Rutgers New Jersey Medical School, Newark, NJ.

Baylor College of Medicine, Houston, TX.

出版信息

Chest. 2023 Nov;164(5):1087-1096. doi: 10.1016/j.chest.2023.06.029. Epub 2023 Jun 27.

Abstract

BACKGROUND

Studies examining agreement between home and clinic spirometry in patients with asthma are limited, with conflicting results. Understanding the strengths and limitations of telehealth and home spirometry is particularly important considering the SARS-CoV-2 pandemic.

RESEARCH QUESTION

How well do home and clinic measurements of trough FEV agree in patients with uncontrolled asthma?

STUDY DESIGN AND METHODS

This post hoc analysis used trough FEV data from the randomized double-anonymized parallel-group phase 3A CAPTAIN (205715; NCT02924688) and phase 2B 205832 (NCT03012061) trials in patients with uncontrolled asthma. CAPTAIN evaluated the impact of adding umeclidinium to fluticasone furoate/vilanterol via a single inhaler; the 205832 trial investigated adding umeclidinium to fluticasone furoate vs placebo. Trough FEV measurements were collected via home spirometry and supervised in-person spirometry in the research clinic. To compare home and clinic spirometry, we examined the time-course analyses of home and clinic trough FEV, and generated post hoc Bland-Altman plots to assess agreement between home and clinic spirometry.

RESULTS

Data from 2,436 patients (CAPTAIN trial) and 421 patients (205832 trial) were analyzed. Treatment-related improvements in FEV were observed in both trials, using home and clinic spirometry. Improvements measured by home spirometry were of lower magnitude and less consistent than clinic measurements. Bland-Altman plots suggested poor agreement between home and clinic trough FEV at baseline and week 24.

INTERPRETATION

This post hoc comparison of home and clinic spirometry is the largest conducted in asthma.
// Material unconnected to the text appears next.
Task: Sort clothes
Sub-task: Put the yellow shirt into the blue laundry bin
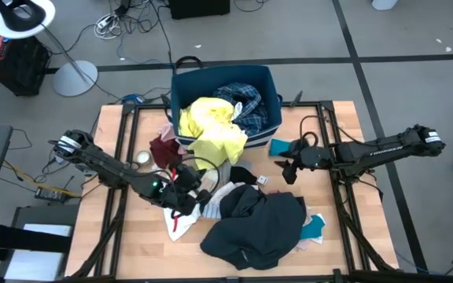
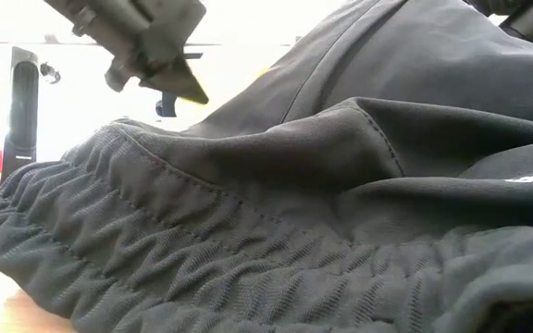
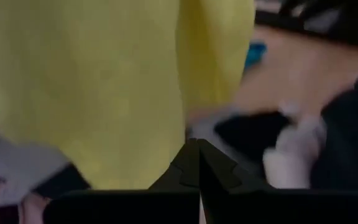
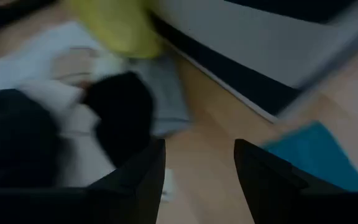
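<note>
Front edge of table: large dark grey garment heaped here, filling the low view; teal piece pokes out at its right side, white piece at its left. Behind it, black and white items in a loose mix mid-table. Left gripper low over the left edge of this pile, fingers pressed together in its wrist view with no cloth seen between them; yellow fabric fills that view just ahead. Right gripper hovers just right of the pile, fingers spread and empty, over bare wood, with a small teal item just beyond it. Maroon garment near the bin's left corner. Far side: navy bin holds blue plaid cloth; yellow garment drapes over its near rim onto the table. Judgement: sorting barely begun, most clothes left on the table
</note>
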Motion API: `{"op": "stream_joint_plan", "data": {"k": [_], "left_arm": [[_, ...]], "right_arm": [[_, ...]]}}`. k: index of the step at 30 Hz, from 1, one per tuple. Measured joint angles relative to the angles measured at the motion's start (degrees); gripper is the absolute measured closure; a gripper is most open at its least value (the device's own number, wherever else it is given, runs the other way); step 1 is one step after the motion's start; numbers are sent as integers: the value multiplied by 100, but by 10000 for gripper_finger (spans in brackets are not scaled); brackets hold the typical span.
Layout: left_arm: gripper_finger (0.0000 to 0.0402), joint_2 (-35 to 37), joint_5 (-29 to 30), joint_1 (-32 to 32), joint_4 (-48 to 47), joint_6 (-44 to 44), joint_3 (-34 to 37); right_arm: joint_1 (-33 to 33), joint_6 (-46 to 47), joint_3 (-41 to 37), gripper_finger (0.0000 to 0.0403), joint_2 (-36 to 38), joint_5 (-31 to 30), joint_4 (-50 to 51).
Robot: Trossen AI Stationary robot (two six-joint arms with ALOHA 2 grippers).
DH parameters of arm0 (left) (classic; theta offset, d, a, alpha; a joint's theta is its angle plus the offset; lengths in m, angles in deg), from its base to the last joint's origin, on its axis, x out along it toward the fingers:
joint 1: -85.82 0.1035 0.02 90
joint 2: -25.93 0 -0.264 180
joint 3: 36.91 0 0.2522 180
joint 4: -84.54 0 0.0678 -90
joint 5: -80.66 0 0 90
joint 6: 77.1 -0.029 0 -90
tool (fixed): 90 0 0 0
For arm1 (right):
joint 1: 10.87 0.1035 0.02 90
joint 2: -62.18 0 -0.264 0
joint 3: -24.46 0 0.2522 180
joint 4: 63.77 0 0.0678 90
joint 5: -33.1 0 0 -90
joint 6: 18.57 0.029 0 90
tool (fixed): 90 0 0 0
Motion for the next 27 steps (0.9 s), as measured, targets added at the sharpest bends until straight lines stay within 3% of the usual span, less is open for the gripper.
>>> {"op": "stream_joint_plan", "data": {"k": [4, 7, 13, 20, 27], "left_arm": [[401, -1, -535, -79, 234, -66, 327], [401, 33, -571, -142, 573, -45, 659], [401, 500, -1069, -196, 2449, -558, 1825], [401, 821, -1419, -200, 4927, -1189, 3036], [401, 790, -1432, -198, 5502, -1274, 3314]], "right_arm": [[123, -751, -118, 211, -763, 80, -1418], [146, -1141, -118, 211, -1433, 79, -2263], [24, -1629, 12, 211, -2726, 75, -3759], [-266, -1987, 1084, 211, -3956, 70, -3844], [-474, -1730, 1869, 223, -4739, -275, -3815]]}}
Results showed that home spirometry was less consistent than and lacked agreement with clinic spirometry, suggesting that unsupervised home readings are not interchangeable with clinic measurements. However, these findings may only be applicable to home spirometry using the specific device and coaching methods employed in these studies. Postpandemic, further research to optimize home spirometry use is needed.
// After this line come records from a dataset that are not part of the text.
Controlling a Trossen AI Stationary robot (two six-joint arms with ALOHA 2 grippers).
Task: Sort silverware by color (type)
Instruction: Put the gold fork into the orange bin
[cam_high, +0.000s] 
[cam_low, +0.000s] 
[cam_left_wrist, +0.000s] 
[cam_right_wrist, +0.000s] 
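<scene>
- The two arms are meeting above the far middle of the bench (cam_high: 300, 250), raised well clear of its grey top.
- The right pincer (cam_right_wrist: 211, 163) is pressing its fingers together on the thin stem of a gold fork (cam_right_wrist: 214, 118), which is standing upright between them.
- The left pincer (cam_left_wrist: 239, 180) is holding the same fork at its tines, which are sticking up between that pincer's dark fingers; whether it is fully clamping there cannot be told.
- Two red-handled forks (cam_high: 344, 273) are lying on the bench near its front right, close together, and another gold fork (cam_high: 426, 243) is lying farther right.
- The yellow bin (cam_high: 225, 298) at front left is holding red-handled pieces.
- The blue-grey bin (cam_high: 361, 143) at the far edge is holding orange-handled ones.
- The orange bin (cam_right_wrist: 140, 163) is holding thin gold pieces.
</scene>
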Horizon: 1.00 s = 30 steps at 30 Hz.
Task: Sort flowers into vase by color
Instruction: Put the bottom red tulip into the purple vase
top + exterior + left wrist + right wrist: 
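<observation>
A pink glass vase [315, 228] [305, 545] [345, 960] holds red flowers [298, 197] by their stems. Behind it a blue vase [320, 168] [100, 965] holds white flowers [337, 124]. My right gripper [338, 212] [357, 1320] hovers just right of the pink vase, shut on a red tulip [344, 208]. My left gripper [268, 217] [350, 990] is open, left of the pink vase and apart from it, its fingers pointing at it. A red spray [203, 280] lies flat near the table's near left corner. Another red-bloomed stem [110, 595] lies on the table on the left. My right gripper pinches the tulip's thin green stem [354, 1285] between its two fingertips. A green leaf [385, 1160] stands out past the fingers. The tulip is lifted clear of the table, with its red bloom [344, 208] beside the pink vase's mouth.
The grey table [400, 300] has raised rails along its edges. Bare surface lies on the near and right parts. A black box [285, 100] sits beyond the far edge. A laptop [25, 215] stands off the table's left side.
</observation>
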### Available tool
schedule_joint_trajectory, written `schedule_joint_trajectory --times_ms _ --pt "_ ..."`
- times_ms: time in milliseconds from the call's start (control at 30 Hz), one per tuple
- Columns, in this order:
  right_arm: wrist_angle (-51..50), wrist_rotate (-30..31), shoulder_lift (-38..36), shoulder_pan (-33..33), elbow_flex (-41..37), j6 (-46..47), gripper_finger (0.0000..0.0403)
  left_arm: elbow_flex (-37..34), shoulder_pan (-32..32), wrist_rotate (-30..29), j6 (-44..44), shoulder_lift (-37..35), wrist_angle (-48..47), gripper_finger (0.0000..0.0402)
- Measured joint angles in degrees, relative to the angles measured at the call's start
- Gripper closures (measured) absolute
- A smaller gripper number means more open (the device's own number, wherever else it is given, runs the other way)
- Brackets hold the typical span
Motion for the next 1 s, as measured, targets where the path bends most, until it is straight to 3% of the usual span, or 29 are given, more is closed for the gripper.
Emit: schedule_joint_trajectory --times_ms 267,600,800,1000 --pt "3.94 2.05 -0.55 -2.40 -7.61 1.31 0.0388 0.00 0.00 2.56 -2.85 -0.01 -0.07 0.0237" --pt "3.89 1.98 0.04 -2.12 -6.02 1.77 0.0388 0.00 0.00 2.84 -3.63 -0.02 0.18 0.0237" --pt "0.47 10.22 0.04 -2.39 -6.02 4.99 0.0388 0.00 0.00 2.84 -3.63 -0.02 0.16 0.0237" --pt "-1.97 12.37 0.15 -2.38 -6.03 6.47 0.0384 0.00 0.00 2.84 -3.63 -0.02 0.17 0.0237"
CLINICAL TRIAL REGISTRATION

ClinicalTrials.gov; Nos.: NCT03012061 and NCT02924688; URL: www.

CLINICALTRIALS

gov.

摘要

背景

目前评估哮喘患者家庭和诊所肺功能测定仪之间一致性的研究十分有限,且结果相互矛盾。鉴于 SARS-CoV-2 大流行,了解远程医疗和家庭肺功能测定仪的优势和局限性尤为重要。

研究问题

未控制哮喘患者家庭和诊所测量的谷值 FEV 之间的一致性如何?

研究设计和方法

本事后分析使用了未控制哮喘患者随机双盲平行组 3A 期 CAPTAIN(205715;NCT02924688)和 2B 期 205832(NCT03012061)试验中的谷值 FEV 数据。CAPTAIN 评估了通过单一吸入器添加乌美溴铵对糠酸氟替卡松/维兰特罗的影响;205832 试验研究了添加乌美溴铵与安慰剂相比对糠酸氟替卡松的影响。通过家庭肺功能测定仪和研究诊所的监督下的肺功能仪收集谷值 FEV 测量值。为了比较家庭和诊所肺功能测定仪,我们检查了家庭和诊所谷值 FEV 的时间进程分析,并生成事后 Bland-Altman 图来评估家庭和诊所肺功能测定仪之间的一致性。

结果

对来自 2,436 例患者(CAPTAIN 试验)和 421 例患者(205832 试验)的数据进行了分析。使用家庭和诊所肺功能测定仪,在两项试验中均观察到与治疗相关的 FEV 改善。家庭肺功能测定仪测量的改善程度较小,且不如诊所测量值一致。Bland-Altman 图表明,在基线和第 24 周时,家庭和诊所谷值 FEV 之间的一致性较差。

解释

这是哮喘患者中进行的最大规模的家庭和诊所肺功能测定仪的事后比较。结果表明,家庭肺功能测定仪不如诊所肺功能测定仪一致,提示未经监督的家庭读数与诊所测量值不可互换。然而,这些发现可能仅适用于这些研究中使用的特定设备和辅导方法的家庭肺功能测定仪。大流行后,需要进一步研究以优化家庭肺功能测定仪的使用。

临床试验注册

ClinicalTrials.gov;编号:NCT03012061 和 NCT02924688;网址:www.clinicaltrials.gov。

临床试验

www.clinicaltrials.gov。